Santo Agostinho e a doutrina do livre-arbítrio: Liberdade com responsabilidade e graça

Entre os grandes mestres da fé cristã, Santo Agostinho de Hipona se destaca como um dos mais profundos pensadores sobre o mistério da liberdade humana. Em sua obra, especialmente nos escritos De libero arbitrio (“Sobre o Livre-Arbítrio”), ele desenvolve uma doutrina sólida e espiritualmente rica sobre o dom que Deus concedeu ao homem: o livre-arbítrio.

O que é o livre-arbítrio?

Para Santo Agostinho, o livre-arbítrio é o dom que Deus concedeu ao ser humano de escolher entre o bem e o mal. Trata-se de um reflexo da nossa criação à imagem e semelhança de Deus (cf. Gn 1,26), que nos torna responsáveis por nossas ações.

Em sua obra De libero arbitrio, ele escreve:

“Sem o livre‑arbítrio não haveria mérito nem desmérito, glória nem vitupério.”

Essa liberdade, no entanto, não é absoluta. Santo Agostinho explica que o homem, ao usar mal essa liberdade e voltar-se para si mesmo, dá origem ao pecado. O mal, segundo ele, não é uma criação de Deus, mas a ausência do bem, causada pelo mau uso da vontade humana.

Livre-arbítrio e graça de Deus

Após sua conversão, Santo Agostinho percebe que o livre-arbítrio, por si só, não basta para escolher o bem com plenitude. A liberdade humana, ferida pelo pecado original, ficou inclinada ao erro. Por isso, ele afirma: precisamos da graça de Deus para escolher o bem verdadeiro.

“Dá-me o que mandas, e manda-me o que quiseres.” (Confissões, X, 29)

Essa oração revela uma teologia profunda: a graça não destrói a liberdade, mas a cura e a fortalece. A graça antecede e acompanha nossas boas obras, fazendo com que possamos verdadeiramente querer e fazer o bem.

O Catecismo da Igreja Católica confirma essa visão:

“A liberdade é no homem uma força de crescimento… atinge sua perfeição quando está ordenada para Deus.” (CIC §1731)
“Sem a graça, o livre-arbítrio não pode retornar à justiça.” (CIC §1732)
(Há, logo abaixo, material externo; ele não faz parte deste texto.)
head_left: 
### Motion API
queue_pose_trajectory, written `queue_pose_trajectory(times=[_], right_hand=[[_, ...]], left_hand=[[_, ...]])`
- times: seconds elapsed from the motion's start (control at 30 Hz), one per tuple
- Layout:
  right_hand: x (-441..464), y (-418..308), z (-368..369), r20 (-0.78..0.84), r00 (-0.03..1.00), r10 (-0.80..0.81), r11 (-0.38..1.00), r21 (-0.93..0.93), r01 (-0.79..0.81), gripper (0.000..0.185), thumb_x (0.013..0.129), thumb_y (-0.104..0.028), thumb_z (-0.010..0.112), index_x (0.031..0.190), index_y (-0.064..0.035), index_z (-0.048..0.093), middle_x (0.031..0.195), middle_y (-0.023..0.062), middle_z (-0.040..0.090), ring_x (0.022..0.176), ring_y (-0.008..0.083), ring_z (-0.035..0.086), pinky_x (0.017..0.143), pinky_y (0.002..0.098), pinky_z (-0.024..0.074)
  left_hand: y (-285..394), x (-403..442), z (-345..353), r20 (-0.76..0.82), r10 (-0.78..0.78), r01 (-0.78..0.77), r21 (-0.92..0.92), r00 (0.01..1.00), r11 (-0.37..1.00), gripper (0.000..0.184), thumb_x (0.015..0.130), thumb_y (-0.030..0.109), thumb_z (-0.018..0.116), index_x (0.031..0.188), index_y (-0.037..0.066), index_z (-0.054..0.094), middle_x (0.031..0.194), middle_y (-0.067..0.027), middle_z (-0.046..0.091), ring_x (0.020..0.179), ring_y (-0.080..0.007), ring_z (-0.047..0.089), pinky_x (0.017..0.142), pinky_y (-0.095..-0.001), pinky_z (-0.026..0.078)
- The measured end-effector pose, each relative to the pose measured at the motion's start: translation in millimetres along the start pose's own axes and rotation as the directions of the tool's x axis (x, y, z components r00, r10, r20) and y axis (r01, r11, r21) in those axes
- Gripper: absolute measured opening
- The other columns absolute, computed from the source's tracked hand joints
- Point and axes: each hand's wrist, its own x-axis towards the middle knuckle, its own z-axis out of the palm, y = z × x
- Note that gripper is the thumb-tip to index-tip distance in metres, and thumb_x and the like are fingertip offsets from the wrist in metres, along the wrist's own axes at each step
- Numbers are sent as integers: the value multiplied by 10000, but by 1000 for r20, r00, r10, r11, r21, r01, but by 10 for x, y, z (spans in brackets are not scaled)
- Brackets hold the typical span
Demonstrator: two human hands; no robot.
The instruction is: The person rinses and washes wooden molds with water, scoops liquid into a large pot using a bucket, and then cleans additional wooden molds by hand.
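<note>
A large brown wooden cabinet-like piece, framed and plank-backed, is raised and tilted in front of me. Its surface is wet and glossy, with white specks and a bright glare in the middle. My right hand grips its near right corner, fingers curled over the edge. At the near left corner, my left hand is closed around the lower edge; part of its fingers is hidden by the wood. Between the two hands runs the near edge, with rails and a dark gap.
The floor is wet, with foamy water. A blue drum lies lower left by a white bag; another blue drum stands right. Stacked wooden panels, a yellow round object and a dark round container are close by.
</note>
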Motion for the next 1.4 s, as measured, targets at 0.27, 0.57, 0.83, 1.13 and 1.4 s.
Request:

A liberdade como resposta amorosa

Para Santo Agostinho, a verdadeira liberdade está em escolher amar e servir a Deus. Isso parece contraditório ao pensamento moderno, que entende liberdade como “fazer o que quiser”. No entanto, para o cristão, ser livre é viver a verdade do Evangelho.
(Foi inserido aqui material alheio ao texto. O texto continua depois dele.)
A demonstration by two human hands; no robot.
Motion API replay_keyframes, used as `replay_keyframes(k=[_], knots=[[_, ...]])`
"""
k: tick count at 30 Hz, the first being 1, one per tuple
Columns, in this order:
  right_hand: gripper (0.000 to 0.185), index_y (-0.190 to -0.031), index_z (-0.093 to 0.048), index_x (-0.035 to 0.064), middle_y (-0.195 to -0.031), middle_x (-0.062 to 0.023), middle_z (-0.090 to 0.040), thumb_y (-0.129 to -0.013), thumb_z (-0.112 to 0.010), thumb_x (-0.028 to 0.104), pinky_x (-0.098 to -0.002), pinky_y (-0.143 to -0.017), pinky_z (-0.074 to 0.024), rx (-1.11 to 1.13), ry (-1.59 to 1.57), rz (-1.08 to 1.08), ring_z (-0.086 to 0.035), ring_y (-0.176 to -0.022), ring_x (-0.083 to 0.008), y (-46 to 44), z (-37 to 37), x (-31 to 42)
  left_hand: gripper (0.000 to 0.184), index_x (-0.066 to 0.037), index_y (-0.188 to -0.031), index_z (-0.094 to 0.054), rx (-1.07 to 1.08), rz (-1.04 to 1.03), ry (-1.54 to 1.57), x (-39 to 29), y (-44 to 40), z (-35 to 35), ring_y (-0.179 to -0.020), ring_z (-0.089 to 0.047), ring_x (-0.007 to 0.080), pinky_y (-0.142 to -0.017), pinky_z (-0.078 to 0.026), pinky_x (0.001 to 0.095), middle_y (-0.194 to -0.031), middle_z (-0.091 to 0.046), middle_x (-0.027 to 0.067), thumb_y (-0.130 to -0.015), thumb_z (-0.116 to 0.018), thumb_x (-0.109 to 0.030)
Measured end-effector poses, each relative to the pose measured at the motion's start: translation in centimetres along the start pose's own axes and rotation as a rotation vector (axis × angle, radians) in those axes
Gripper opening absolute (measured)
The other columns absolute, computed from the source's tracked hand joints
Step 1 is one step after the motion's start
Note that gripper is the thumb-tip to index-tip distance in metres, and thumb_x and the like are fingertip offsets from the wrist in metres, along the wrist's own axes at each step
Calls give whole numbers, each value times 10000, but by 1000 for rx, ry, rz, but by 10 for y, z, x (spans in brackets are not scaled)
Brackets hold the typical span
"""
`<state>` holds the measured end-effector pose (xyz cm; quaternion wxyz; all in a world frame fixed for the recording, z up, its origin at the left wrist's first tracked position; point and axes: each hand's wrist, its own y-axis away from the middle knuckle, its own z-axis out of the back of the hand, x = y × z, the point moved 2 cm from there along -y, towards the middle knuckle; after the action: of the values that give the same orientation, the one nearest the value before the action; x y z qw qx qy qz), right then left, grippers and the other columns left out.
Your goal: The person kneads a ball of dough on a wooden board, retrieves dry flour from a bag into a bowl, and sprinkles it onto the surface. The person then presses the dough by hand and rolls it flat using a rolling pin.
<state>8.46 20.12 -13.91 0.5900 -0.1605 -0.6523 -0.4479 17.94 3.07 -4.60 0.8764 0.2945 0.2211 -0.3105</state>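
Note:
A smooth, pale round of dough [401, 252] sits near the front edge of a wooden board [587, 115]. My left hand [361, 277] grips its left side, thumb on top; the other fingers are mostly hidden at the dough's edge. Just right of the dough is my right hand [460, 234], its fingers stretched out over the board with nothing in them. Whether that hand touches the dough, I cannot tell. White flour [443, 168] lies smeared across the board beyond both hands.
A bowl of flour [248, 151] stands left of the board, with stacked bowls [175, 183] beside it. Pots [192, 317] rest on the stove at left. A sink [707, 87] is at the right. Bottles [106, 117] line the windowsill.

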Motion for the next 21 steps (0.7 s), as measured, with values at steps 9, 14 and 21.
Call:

Em Gálatas 5,1, São Paulo afirma:

“Foi para a liberdade que Cristo nos libertou.”

Mas essa liberdade exige que vivamos segundo o Espírito (cf. Gl 5,16). Ou seja, a liberdade cristã está ligada à conversão contínua, à vida de oração e à abertura à graça de Deus.

Responsabilidade moral e santidade cotidiana

Santo Agostinho também nos ensina que, por termos livre-arbítrio, somos moralmente responsáveis por nossas escolhas. Isso tem um grande impacto na vida de santidade: não somos movidos por instintos ou forças cegas, mas somos livres para escolher amar, servir, perdoar e evangelizar.
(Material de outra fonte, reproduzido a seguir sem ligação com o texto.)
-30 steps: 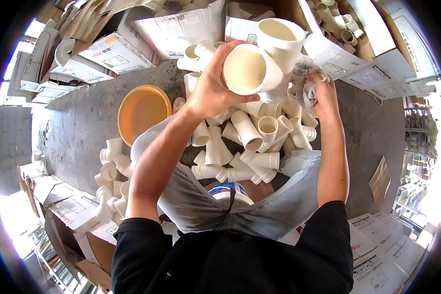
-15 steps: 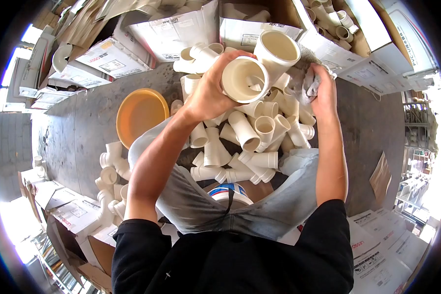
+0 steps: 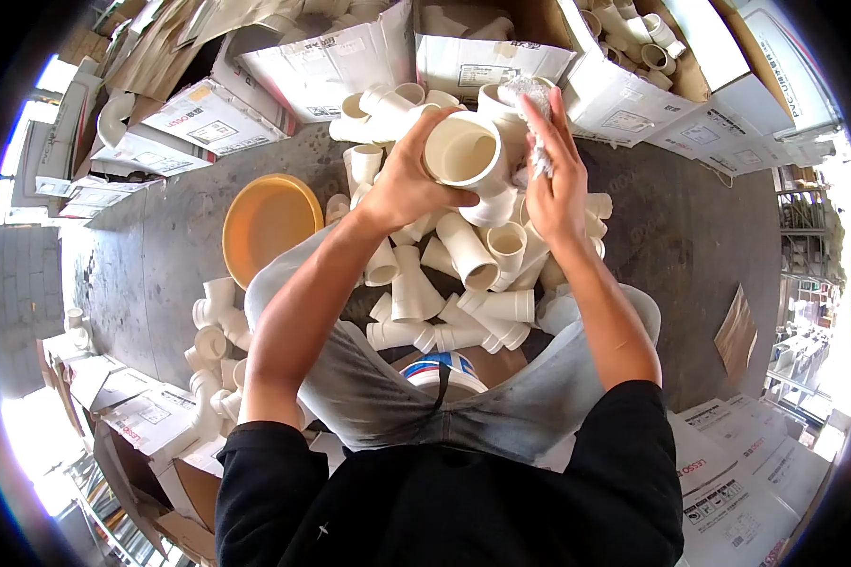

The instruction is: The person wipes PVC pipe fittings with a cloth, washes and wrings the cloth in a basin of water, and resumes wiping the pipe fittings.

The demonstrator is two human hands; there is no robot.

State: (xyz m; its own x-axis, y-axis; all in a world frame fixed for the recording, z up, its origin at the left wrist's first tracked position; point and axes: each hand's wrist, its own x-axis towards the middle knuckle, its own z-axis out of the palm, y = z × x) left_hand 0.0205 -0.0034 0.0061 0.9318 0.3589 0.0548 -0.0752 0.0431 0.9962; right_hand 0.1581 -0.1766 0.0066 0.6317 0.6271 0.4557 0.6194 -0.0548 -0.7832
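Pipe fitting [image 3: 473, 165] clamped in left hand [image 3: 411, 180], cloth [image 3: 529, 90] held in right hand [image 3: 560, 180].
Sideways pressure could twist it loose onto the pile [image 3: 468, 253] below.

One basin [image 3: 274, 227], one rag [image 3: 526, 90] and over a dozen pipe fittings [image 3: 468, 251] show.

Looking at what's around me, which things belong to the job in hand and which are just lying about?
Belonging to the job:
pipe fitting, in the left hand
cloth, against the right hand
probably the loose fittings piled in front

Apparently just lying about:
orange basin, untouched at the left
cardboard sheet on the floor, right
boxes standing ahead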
Essa é uma mensagem central no carisma da Aliança de Misericórdia: anunciar que cada pessoa tem o poder de recomeçar, com a ajuda da graça, fazendo novas escolhas e caminhando rumo à santidade.

Liberdade com responsabilidade e fé

A doutrina católica do livre-arbítrio, iluminada por Santo Agostinho, nos ensina que somos livres, mas não sozinhos. Deus nos chama a usar nossa liberdade para amá-Lo e amar os irmãos. E quando caímos, Sua graça nos ergue, cura nossa vontade e nos faz caminhar novamente.

Que possamos, como Santo Agostinho, viver a liberdade verdadeira: aquela que nos une a Deus e transforma o mundo com a força do amor e da misericórdia.